L’«accueil» d’Erdogan au pape se retrouve dans une demande «sui generis» : il a demandé à tous les pays « amis et frères » d’envisager la reconnaissance de la République chypriote turque autoproclamée de Chypre du Nord, à l’occasion du 15e sommet de l’Organisation de coopération économique (ECO). Mais la loi ne le permet pas, puisqu’elle est issue de l’invasion armée de 1974. Il est bien clair que le dossier énergétique se cache derrière ces propos. Pas plus tard qu’hier, le gouvernement chypriote a dit oui à la licence du bloc 5 de la ZEE chypriote pour le consortium formé par «Exxon-Mobil Exploration and Production Cyprus Limited» et «Qatar Petroleum International Upstream LLC». En d’autres termes, les parties autorisées, dont les Américains d’Exxon, peuvent explorer la zone économique exclusive qu’Ankara vise, après avoir signé un accord sur la ZEE avec la Libye qui «contourne» la Grèce.

ICI LA GRÈCE

La Grèce est devenue une base américaine, a fait valoir Erdogan de manière controversée il y a quelques jours, provoquant l’irritation du département d’État.

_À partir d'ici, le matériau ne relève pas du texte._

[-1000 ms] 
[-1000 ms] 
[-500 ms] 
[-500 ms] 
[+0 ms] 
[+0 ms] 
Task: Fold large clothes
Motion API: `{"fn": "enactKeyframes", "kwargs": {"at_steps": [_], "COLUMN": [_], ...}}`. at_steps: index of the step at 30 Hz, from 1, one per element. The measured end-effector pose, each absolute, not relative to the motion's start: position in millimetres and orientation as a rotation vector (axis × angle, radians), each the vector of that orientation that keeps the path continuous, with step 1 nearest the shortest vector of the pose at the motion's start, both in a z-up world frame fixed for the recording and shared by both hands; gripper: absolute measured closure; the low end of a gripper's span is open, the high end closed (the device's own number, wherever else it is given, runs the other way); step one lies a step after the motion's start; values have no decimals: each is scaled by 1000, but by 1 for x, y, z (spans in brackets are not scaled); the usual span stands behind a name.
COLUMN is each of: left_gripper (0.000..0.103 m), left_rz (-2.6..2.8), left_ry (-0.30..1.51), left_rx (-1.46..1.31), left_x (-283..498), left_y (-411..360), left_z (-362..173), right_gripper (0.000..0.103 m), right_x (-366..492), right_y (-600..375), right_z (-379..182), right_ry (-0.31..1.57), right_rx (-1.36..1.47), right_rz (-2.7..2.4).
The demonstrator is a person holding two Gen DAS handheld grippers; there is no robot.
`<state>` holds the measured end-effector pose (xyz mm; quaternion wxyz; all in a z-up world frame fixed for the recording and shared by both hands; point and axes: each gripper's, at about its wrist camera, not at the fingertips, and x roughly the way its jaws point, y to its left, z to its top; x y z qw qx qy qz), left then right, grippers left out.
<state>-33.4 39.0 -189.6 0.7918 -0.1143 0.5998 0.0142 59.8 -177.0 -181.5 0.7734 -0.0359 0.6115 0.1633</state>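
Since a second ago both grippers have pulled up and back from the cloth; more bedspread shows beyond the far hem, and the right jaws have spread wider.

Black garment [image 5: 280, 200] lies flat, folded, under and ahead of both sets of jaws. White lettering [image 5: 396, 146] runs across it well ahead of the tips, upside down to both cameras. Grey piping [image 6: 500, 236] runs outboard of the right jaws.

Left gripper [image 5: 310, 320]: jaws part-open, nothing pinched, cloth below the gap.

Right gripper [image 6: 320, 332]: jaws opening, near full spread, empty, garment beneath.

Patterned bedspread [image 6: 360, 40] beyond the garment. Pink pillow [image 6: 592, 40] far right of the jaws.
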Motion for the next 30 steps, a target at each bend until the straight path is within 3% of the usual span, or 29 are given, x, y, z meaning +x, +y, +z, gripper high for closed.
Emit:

La référence est l’accord entre les deux pays qui prévoit : la baie de Souda, sur l’île de Crète, où un soutien logistique et opérationnel est apporté au Commandement européen (Eucom), au Commandement Central Command (Centcom) et au Commandement américain pour l’Afrique (Africom) ; La base aérienne de Larissa avec des drones MQ-9 Reapers fabriqués aux États-Unis ; Stefanoviko où se trouvent les Apaches et les Black Hawks.

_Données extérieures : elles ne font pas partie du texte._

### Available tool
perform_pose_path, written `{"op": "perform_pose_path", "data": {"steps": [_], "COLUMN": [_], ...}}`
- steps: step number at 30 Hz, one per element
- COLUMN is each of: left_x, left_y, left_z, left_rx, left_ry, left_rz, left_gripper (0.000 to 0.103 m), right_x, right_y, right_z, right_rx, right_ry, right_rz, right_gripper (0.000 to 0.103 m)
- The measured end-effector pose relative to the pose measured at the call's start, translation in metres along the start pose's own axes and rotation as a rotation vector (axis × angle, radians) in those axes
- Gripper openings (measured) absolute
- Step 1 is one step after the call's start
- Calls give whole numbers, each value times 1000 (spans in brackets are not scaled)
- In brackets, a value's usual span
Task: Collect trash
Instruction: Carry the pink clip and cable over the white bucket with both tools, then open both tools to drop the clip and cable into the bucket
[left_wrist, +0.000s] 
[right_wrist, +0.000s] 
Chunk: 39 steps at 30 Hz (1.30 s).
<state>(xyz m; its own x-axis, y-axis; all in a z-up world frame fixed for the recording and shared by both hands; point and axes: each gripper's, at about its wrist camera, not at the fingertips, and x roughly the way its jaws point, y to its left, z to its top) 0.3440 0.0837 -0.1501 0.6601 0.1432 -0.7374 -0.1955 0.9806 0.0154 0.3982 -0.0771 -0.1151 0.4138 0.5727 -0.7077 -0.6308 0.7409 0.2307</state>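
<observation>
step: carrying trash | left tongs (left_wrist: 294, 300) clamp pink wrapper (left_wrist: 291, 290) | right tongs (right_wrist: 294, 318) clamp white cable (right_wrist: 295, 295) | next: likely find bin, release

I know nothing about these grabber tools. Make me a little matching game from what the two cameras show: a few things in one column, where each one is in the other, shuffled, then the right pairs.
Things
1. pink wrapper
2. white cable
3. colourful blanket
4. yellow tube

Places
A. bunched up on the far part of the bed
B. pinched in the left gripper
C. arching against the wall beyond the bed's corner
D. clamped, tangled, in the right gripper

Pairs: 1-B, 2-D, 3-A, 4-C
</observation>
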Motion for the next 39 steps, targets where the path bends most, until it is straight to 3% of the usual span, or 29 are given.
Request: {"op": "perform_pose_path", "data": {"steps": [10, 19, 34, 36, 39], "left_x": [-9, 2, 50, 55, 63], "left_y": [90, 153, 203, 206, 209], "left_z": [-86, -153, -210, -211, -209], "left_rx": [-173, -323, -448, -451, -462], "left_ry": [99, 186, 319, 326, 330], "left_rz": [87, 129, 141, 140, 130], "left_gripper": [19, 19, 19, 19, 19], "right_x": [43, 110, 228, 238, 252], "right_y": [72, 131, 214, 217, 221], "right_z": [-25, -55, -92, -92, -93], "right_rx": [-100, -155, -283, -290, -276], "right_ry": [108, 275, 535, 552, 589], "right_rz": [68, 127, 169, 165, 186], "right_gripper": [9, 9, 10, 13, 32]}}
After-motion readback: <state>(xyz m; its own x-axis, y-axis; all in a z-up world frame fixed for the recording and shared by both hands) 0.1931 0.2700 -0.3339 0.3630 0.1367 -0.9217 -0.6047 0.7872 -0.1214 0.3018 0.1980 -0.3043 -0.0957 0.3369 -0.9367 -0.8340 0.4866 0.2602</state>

La fourniture à Athènes des appareils M1117 a également été mise en avant, une transaction qui, une fois achevée, ajoute Francesco De Palo, reflétera un transfert d’équipement d’une valeur de près d’un milliard de dollars. L’ordre s’inscrit dans le cadre de l’alliance Ellino-américaine, ce qui se traduit également par une progression objective du niveau d’interopérabilité entre les deux forces armées. Comme l’a souligné le chef d’état-major de l’armée grecque, le général Charalambos Lalousis, la Grèce est un partenaire solide et fiable des États-Unis et de l’OTAN : « C’est un investissement que nous faisons l’un dans l’autre parce qu’une Grèce plus forte et plus sûre rend notre alliance plus forte et plus sûre, et rend ainsi les États-Unis plus forts et plus sûrs ». Autant de mesures qu’Ankara considère comme de la poudre aux yeux, alors qu’une nouvelle arrive de Bruxelles : le Conseil de l’Europe prend des mesures contre la Turquie pour la détention du philanthrope Osman Kavala. Le conseil de 47 membres a décidé d’invoquer un mécanisme (rarement utilisé) pour la non-libération du philanthrope accusé par Erdogan accusé d’être un pion de Soros.